YOUR SOLIN GENERATED RECIPE
Creamy Herb Chicken and Dumplings
Tender chicken breast and fluffy whole wheat dumplings simmered in a velvety herb-infused broth with colorful root vegetables for a comforting, savory finish.
INGREDIENTS
3 oz chicken breast
0.25 cup whole wheat flour
0.5 tsp baking powder
1 tsp olive oil
0.5 cup carrots
0.5 cup celery
0.5 cup yellow onion
1 cup chicken bone broth
0.25 cup plain Greek yogurt
0.25 tsp dried thyme
0.25 tsp sea salt
0.25 tsp black pepper
1 tbsp fresh parsley
2 tbsp water
PREPARATION
Heat the olive oil in a medium pot over medium heat and sauté the diced onion, carrots, and celery until the vegetables are softened.

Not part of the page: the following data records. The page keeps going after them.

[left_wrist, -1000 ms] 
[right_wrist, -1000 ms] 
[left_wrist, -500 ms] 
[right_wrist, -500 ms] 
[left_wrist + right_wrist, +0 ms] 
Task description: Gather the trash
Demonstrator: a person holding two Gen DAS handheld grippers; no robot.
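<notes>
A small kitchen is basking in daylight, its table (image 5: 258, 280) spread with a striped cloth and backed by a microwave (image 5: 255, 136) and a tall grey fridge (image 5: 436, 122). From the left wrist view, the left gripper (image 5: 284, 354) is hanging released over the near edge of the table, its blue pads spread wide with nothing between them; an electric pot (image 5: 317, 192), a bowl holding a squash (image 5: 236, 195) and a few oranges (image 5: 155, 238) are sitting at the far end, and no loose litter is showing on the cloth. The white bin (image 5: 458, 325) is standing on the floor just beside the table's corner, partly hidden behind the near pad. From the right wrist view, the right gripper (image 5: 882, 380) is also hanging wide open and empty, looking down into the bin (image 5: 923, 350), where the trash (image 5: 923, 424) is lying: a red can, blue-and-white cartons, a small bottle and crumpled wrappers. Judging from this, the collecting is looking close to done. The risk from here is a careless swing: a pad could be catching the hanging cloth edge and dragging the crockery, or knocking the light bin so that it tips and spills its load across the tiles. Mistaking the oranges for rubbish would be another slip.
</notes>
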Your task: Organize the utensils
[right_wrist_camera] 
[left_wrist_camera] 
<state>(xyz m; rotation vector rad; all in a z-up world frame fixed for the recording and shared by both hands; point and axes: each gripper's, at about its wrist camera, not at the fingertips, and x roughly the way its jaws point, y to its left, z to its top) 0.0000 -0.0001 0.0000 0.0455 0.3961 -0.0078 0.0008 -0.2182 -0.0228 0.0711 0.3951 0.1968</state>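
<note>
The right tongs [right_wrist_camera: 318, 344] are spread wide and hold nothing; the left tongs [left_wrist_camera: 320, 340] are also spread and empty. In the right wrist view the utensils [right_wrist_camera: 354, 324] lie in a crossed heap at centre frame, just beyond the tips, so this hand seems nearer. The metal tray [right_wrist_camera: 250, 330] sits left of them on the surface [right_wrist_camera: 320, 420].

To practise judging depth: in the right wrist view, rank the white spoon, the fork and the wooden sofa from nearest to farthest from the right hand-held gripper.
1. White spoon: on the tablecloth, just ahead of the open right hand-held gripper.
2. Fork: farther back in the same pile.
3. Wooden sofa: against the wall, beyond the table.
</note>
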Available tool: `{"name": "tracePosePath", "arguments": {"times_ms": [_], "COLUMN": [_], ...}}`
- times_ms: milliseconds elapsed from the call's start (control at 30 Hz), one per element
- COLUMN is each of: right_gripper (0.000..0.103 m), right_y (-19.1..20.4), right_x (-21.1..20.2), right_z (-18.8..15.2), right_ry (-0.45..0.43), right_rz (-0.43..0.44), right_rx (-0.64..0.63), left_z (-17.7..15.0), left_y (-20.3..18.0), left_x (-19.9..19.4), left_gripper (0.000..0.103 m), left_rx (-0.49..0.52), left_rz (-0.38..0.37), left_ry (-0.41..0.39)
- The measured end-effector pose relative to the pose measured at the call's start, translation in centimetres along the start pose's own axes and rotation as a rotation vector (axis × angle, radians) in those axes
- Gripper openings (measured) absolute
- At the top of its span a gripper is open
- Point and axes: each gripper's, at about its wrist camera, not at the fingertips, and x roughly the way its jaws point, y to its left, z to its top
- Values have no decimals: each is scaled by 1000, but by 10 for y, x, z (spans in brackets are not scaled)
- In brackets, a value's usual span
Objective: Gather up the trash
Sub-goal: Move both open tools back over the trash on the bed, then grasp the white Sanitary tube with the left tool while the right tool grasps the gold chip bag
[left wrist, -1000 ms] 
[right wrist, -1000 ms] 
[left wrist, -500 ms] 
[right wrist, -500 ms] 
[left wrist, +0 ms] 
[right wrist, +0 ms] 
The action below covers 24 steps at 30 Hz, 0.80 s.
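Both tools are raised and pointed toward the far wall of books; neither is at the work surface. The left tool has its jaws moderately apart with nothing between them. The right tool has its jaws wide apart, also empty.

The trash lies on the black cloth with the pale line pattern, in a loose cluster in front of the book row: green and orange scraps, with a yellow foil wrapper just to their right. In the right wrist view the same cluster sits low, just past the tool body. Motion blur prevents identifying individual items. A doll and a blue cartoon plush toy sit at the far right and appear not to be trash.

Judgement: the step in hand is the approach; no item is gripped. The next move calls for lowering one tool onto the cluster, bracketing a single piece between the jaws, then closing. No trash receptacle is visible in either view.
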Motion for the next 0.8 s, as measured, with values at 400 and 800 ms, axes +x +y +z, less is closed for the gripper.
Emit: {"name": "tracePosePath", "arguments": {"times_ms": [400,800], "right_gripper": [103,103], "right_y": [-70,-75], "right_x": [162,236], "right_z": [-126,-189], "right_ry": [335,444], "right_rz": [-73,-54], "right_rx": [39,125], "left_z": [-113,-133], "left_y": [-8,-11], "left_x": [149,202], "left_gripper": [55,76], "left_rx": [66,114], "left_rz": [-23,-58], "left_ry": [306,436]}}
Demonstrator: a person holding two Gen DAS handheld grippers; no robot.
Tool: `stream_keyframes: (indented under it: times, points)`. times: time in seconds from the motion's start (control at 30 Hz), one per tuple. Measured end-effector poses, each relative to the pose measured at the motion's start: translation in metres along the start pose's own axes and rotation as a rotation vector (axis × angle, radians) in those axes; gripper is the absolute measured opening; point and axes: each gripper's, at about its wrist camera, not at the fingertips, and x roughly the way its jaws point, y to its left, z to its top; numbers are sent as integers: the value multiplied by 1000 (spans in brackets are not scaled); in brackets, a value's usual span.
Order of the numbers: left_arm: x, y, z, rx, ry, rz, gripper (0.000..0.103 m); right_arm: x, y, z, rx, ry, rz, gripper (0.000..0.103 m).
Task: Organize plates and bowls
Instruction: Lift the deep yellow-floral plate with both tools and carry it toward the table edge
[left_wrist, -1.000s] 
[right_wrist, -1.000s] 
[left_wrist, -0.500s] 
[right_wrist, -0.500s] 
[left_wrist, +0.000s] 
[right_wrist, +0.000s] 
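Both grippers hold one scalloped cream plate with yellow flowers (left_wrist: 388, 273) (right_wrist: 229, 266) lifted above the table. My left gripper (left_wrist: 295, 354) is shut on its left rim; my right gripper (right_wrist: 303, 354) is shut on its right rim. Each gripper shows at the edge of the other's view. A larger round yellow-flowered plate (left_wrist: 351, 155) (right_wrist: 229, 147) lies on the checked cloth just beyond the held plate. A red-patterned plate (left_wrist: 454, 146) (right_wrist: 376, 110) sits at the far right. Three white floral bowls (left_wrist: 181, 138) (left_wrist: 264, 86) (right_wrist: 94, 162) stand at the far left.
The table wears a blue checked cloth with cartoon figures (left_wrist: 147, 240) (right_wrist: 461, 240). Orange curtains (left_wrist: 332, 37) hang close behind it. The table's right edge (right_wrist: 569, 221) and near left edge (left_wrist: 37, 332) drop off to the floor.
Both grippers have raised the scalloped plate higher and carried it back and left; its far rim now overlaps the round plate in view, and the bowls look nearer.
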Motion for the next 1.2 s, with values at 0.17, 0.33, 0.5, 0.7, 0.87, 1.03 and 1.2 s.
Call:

Add the diced chicken breast, sea salt, black pepper, and dried thyme to the pot, cooking until the chicken is lightly browned on all sides.
Pour in the chicken bone broth and bring the mixture to a gentle simmer.
In a small mixing bowl, whisk together the whole wheat flour and baking powder, then stir in the water until a thick dough forms.
Drop small spoonfuls of the dough into the simmering broth, cover the pot with a lid, and cook for 10 minutes until the dumplings are puffed and cooked through.
Remove the pot from the heat and gently stir in the Greek yogurt and fresh parsley until the sauce is creamy and well combined.